*** Opening Listed entries ***

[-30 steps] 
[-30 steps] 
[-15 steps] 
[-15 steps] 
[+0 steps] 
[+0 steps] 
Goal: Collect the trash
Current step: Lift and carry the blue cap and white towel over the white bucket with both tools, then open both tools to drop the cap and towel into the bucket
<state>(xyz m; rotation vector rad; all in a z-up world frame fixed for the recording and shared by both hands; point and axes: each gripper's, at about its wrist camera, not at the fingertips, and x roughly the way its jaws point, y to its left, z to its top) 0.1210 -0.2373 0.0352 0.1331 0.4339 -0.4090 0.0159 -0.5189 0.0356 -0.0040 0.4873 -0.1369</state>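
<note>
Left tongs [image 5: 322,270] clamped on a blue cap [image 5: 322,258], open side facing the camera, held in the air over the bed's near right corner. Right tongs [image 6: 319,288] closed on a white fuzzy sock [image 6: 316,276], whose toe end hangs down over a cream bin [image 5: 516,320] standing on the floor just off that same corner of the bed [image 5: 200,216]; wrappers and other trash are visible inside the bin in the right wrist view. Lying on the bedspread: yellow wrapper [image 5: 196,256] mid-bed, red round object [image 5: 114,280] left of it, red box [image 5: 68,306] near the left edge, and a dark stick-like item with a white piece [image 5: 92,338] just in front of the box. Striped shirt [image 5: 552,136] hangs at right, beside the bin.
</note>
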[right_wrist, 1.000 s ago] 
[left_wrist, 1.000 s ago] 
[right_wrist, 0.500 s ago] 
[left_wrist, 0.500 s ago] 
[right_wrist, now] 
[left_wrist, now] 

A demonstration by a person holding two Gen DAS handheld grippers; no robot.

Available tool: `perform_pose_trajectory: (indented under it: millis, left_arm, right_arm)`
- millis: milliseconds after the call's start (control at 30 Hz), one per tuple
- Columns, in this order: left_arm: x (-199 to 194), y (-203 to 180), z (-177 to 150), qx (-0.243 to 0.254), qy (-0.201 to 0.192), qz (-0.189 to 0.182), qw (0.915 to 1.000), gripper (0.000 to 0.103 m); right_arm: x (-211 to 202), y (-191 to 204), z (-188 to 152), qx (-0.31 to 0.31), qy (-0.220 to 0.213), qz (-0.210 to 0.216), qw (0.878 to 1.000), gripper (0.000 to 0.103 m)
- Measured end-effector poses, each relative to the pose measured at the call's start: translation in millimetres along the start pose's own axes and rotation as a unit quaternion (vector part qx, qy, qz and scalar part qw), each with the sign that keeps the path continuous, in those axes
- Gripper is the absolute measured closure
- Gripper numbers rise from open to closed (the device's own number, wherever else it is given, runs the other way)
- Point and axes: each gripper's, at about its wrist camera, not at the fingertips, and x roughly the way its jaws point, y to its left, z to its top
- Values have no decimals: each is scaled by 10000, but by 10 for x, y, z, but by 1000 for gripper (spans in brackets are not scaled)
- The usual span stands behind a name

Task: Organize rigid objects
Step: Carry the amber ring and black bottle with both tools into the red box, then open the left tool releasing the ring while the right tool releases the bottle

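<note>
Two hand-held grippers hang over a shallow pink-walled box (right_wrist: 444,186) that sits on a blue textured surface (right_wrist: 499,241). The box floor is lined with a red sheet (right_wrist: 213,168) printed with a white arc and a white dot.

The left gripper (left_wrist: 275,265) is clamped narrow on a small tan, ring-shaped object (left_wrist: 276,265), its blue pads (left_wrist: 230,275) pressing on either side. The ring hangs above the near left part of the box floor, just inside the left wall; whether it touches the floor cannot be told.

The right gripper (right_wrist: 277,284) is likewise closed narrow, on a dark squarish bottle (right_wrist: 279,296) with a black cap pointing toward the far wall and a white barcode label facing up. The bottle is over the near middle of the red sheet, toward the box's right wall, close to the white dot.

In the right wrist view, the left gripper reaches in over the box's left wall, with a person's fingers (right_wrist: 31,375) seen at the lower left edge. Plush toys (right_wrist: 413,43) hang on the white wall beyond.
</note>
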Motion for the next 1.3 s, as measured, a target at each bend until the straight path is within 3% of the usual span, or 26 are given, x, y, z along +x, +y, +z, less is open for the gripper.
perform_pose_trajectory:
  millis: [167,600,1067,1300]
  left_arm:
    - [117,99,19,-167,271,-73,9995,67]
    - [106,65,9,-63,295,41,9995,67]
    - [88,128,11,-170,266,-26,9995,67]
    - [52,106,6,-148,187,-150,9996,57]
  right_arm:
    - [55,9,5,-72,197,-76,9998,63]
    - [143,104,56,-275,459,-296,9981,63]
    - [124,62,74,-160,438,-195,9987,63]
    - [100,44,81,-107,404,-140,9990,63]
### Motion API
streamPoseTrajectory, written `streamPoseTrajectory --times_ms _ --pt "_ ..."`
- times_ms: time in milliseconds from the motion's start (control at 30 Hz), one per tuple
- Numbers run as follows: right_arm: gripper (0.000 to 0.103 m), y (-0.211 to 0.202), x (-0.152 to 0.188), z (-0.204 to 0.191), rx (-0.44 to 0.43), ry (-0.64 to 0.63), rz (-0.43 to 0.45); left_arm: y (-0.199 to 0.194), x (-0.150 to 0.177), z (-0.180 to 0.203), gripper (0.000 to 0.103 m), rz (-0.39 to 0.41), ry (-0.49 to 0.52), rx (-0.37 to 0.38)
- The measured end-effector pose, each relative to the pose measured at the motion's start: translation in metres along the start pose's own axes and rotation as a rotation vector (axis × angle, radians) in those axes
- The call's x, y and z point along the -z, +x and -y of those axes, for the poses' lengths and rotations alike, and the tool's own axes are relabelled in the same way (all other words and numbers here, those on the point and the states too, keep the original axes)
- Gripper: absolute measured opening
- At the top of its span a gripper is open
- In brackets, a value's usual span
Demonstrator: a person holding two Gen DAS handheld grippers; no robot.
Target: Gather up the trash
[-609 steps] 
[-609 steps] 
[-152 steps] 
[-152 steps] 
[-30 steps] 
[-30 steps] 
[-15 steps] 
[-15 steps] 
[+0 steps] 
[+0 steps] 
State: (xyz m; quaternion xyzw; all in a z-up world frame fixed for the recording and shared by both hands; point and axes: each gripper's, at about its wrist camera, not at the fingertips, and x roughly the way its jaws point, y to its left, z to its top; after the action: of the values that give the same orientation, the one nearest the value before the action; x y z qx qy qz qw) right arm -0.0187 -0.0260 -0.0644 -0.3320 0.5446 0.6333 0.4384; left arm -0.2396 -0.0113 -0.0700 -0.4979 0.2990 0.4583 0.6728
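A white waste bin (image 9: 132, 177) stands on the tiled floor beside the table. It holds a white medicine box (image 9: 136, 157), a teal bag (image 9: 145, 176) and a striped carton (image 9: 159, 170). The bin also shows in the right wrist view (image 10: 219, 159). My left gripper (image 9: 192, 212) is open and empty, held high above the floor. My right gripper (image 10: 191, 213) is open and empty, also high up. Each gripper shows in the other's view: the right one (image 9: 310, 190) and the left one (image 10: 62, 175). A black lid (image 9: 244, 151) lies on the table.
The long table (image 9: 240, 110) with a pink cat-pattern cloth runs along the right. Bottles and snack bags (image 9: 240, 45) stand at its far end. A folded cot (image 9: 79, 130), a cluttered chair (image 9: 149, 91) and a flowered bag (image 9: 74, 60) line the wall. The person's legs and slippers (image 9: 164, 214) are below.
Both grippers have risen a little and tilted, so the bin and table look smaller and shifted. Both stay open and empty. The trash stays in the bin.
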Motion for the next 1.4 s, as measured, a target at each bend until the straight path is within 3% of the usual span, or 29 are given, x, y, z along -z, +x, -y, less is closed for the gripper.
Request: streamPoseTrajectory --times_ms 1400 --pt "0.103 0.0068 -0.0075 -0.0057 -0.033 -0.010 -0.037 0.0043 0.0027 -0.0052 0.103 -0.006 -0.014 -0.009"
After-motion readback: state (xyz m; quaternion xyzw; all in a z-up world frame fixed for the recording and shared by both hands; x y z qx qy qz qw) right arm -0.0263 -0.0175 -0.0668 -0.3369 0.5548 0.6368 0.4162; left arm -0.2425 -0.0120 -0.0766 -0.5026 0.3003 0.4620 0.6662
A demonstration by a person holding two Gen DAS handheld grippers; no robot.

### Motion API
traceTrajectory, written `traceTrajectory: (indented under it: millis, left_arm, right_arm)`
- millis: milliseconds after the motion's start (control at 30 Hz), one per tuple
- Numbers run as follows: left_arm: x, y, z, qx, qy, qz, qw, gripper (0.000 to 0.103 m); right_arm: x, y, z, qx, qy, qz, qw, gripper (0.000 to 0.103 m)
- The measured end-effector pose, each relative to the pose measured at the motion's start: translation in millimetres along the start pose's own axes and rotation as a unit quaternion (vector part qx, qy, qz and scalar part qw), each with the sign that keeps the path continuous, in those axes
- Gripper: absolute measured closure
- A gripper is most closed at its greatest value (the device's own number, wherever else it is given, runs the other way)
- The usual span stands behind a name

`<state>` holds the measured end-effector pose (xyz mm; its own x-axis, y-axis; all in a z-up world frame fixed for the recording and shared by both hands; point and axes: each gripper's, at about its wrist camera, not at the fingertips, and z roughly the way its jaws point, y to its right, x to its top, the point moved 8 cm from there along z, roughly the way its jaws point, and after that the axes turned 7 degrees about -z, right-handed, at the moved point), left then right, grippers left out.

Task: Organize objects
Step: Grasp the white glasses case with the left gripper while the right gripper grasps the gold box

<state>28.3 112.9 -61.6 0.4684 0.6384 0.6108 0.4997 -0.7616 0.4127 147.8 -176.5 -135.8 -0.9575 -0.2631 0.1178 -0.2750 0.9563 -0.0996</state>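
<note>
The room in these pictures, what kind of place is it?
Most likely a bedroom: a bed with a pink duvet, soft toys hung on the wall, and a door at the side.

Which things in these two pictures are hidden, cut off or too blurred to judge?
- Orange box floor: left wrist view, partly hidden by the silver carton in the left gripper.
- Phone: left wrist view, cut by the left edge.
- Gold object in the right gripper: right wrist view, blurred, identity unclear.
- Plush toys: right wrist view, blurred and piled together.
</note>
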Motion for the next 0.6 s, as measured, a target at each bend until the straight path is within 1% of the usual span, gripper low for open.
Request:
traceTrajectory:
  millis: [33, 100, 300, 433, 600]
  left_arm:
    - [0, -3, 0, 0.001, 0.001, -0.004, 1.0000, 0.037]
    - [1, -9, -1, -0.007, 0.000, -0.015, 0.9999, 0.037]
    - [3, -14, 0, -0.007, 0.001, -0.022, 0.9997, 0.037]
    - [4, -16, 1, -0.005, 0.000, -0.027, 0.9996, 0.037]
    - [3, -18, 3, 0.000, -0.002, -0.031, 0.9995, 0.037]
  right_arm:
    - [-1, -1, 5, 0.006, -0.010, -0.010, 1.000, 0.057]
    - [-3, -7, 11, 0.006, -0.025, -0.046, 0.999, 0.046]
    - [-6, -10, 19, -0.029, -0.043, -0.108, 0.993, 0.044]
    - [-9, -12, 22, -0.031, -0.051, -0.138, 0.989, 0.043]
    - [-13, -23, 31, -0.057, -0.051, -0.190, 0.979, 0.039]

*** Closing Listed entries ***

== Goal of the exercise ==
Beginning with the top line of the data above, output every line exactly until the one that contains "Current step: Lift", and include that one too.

== Exercise result ==
[-30 steps] 
[-30 steps] 
[-15 steps] 
[-15 steps] 
[+0 steps] 
[+0 steps] 
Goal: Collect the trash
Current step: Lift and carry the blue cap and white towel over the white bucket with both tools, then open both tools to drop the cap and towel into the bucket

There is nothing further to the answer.